🤖 AI Summary
Composable data lakehouse (DLH) workloads in Function-as-a-Service (FaaS) environments pose significant challenges for scheduling modeling and high-cost empirical evaluation.
Method: This paper introduces the first lightweight, deterministic FaaS scheduling simulation framework tailored to lakehouse scenarios. Built upon an event-driven simulation paradigm, it features an abstracted FaaS execution model, a pluggable scheduling policy interface, and fine-grained lakehouse workload modeling capabilities.

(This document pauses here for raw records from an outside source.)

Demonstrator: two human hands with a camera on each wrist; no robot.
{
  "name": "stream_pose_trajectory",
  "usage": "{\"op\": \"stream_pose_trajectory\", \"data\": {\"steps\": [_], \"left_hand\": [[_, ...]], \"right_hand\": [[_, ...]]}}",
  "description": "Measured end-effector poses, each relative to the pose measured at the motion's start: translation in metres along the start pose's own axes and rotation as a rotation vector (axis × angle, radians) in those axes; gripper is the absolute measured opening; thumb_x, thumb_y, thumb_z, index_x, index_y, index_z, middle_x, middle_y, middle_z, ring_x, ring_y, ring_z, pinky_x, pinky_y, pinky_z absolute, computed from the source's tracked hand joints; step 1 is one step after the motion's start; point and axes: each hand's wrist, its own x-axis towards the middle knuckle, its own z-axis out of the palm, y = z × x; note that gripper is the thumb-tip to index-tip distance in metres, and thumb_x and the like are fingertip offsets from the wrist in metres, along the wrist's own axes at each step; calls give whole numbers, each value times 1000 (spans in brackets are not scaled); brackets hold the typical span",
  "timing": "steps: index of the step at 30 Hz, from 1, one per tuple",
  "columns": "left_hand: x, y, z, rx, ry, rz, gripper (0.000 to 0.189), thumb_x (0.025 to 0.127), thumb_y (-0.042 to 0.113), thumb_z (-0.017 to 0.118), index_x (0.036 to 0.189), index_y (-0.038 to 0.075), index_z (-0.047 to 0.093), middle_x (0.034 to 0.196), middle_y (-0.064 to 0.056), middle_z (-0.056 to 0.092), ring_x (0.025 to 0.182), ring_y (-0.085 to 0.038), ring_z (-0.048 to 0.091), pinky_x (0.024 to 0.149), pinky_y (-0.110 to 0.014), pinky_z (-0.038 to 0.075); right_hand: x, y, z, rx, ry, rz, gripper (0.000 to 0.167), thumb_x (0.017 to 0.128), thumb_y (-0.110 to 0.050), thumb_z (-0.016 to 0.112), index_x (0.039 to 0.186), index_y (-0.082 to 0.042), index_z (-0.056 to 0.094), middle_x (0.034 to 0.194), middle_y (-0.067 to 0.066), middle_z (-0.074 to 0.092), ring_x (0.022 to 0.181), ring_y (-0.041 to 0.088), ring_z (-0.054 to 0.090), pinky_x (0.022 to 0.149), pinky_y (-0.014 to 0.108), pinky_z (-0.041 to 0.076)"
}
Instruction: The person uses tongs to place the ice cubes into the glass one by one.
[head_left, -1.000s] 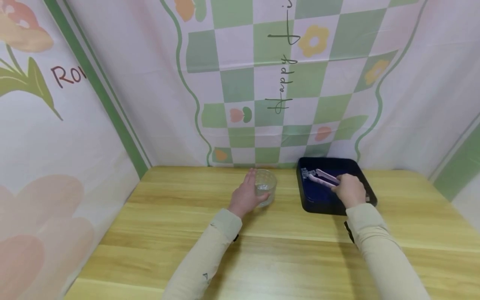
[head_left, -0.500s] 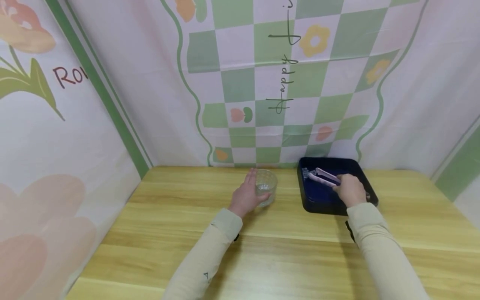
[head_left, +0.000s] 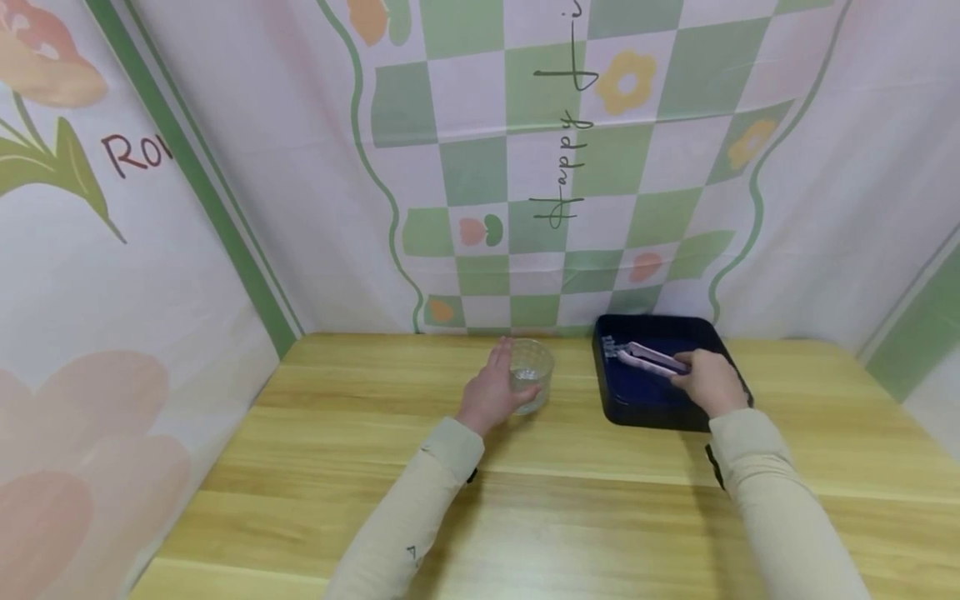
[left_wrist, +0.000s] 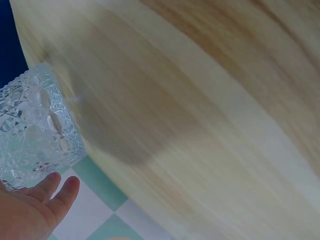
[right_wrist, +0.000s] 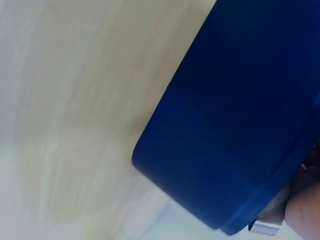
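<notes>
My left hand [head_left: 491,392] holds a clear cut-glass cup [head_left: 534,362] on the table, fingers along its left side and thumb across its front. Facets of the same cup [left_wrist: 37,120] show in the left wrist view, with two fingertips [left_wrist: 65,192] beside it. Over the dark blue tray [head_left: 637,414], my right hand [head_left: 708,382] grips pale pink tongs [head_left: 651,360] by the near end. Their far end reaches some small clear, bluish pieces [head_left: 610,345] at the tray's left side. In the right wrist view the tray's outer wall [right_wrist: 225,110] hides most of the tongs.
A wooden table [head_left: 337,467] carries the cup and the tray. Right behind it hangs a checked, printed cloth [head_left: 536,275], and another printed cloth [head_left: 187,350] borders the left side. The tray's raised rim stands around the tongs.
My right hand has shifted slightly to the right, and the two arms of the tongs are closer together than before. The left hand and the cup have stayed in place.
</notes>
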Motion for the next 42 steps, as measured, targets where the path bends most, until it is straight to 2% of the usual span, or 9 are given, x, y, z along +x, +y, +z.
{"op": "stream_pose_trajectory", "data": {"steps": [7, 18, 25, 31, 37, 42], "left_hand": [[0, -1, 0, -7, -1, -3, 92, 87, 50, 64, 153, 7, 16, 160, -9, 21, 90, -23, 67, 65, -29, 56], [-1, -1, 1, -25, -2, -5, 92, 87, 50, 63, 153, 7, 15, 160, -9, 20, 102, -27, 65, 71, -32, 58], [-1, 0, 1, -30, -10, -5, 92, 87, 49, 64, 153, 7, 14, 160, -9, 20, 92, -25, 66, 64, -29, 56], [-1, -1, 2, -21, -1, 2, 92, 87, 49, 64, 153, 7, 15, 160, -9, 21, 89, -23, 66, 62, -27, 55], [0, -3, 2, -16, -3, 0, 93, 87, 50, 64, 153, 8, 15, 160, -8, 20, 72, -17, 62, 52, -19, 47], [0, -3, 2, -22, -5, 6, 93, 87, 49, 65, 153, 7, 15, 160, -9, 21, 75, -19, 63, 51, -20, 48]], "right_hand": [[-2, 6, -7, 0, -43, -57, 41, 79, -10, 69, 112, 14, 62, 108, 36, 62, 96, 53, 57, 84, 60, 47], [-3, 4, -7, -14, -30, -20, 42, 80, -8, 68, 113, 17, 59, 109, 38, 60, 96, 54, 57, 84, 60, 47], [-2, 1, -4, -11, -33, -14, 41, 81, -10, 68, 114, 12, 61, 110, 36, 61, 96, 52, 58, 79, 58, 48], [-1, 6, -6, -13, -54, -45, 41, 81, -10, 68, 114, 13, 61, 113, 37, 60, 103, 55, 54, 87, 61, 45], [-4, 11, -8, -3, -80, -80, 39, 80, -9, 68, 113, 13, 62, 114, 38, 59, 105, 56, 53, 90, 63, 44], [-6, 12, -9, -2, -73, -99, 37, 78, -7, 69, 108, 13, 64, 110, 37, 61, 101, 56, 55, 87, 62, 45]]}}
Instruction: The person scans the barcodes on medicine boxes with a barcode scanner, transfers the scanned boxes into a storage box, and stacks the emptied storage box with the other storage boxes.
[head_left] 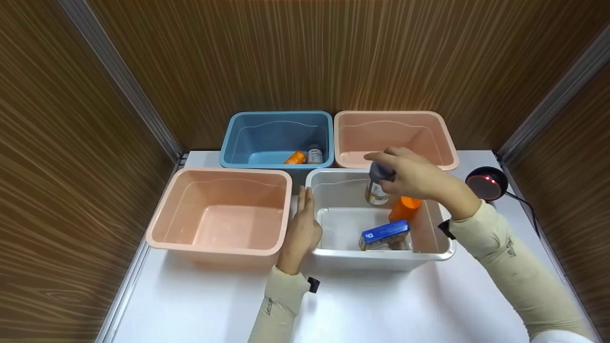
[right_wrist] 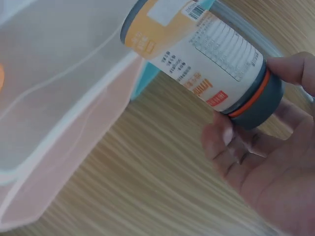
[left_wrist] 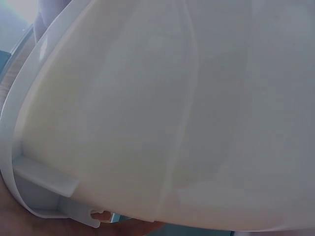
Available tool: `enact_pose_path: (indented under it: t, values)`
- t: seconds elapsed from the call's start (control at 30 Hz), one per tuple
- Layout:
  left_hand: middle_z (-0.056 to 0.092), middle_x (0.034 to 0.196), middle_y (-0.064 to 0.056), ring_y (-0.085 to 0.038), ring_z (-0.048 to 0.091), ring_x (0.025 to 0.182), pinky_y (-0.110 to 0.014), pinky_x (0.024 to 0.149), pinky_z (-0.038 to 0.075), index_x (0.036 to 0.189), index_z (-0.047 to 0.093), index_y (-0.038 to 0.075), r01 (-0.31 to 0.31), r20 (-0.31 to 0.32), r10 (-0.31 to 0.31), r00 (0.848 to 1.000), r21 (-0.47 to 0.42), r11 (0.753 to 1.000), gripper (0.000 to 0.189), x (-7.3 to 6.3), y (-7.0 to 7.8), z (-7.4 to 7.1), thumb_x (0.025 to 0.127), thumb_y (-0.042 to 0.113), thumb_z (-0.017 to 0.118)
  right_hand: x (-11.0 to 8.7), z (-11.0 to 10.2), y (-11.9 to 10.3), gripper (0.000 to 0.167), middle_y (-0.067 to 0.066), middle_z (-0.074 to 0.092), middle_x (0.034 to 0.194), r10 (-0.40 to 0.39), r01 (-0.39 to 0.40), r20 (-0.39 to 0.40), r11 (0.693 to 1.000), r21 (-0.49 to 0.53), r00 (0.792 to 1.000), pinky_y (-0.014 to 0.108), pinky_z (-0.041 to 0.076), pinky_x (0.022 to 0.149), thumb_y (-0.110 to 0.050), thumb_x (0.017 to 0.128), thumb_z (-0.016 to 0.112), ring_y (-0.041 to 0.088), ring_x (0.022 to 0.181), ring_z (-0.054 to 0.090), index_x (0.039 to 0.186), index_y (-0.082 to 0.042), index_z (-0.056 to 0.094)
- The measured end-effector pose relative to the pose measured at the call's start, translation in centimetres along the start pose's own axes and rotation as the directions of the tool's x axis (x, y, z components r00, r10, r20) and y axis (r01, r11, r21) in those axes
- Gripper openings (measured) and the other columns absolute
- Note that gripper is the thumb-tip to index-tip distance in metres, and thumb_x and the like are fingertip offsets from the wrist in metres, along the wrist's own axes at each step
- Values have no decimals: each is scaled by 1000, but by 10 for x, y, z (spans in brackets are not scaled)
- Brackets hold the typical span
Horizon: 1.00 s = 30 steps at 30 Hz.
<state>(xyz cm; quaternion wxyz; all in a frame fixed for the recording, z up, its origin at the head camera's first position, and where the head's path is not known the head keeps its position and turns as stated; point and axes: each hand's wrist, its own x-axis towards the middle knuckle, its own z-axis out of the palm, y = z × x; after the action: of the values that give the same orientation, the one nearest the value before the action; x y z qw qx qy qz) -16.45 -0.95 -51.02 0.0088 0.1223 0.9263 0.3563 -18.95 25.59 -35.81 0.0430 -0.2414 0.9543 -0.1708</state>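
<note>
By its dark grey lid, my right hand (head_left: 412, 176) grips a supplement bottle (right_wrist: 197, 54) with a white and orange label. The bottle is upright over the back right part of the white bin (head_left: 381, 262). An orange bottle (head_left: 405, 208) and a blue-topped box (head_left: 385, 234) lie inside that bin, below the right hand. My left hand (head_left: 302, 231) is at the bin's left rim, with its fingers extended along it. The left wrist view is mostly filled by the wall of the white bin (left_wrist: 147, 108), with parts of fingers showing beneath the rim.
Left stands a pink bin (head_left: 219, 251). Behind are a blue bin (head_left: 276, 114) with an orange bottle (head_left: 296, 157) and a dark-capped bottle (head_left: 315, 155), and another pink bin (head_left: 388, 114). A round black device (head_left: 486, 183) with a cable sits right. Wood-grain panels enclose the white table (head_left: 352, 309).
</note>
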Motion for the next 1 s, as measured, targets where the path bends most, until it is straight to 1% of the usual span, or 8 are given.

Contribution/Results: Compared to conventional cloud-based simulation approaches, our framework substantially reduces algorithm iteration and infrastructure adaptation overhead. It enables efficient, reproducible scheduling evaluation of diverse real-world lakehouse tasks—including ETL, ad-hoc queries, and streaming-batch hybrid jobs—within a unified function runtime. Its core innovation lies in the first deep integration of deterministic simulation with lakehouse-specific scheduling requirements, establishing an extensible, principled validation baseline for scheduling research in cloud-native data systems.
📝 Abstract
Due to the variety of its target use cases and the large API surface area to cover, a data lakehouse (DLH) is a natural candidate for a composable data system. Bauplan is a composable DLH built on"spare data parts"and a unified Function-as-a-Service (FaaS) runtime for SQL queries and Python pipelines. While FaaS simplifies both building and using the system, it introduces novel challenges in scheduling and optimization of data workloads. In this work, starting from the programming model of the composable DLH, we characterize the underlying scheduling problem and motivate simulations as an effective tools to iterate on the DLH. We then introduce and release to the community Eudoxia, a deterministic simulator for scheduling data workloads as cloud functions. We show that Eudoxia can simulate a wide range of workloads and enables highly customizable user implementations of scheduling algorithms, providing a cheap mechanism for developers to evaluate different scheduling algorithms against their infrastructure.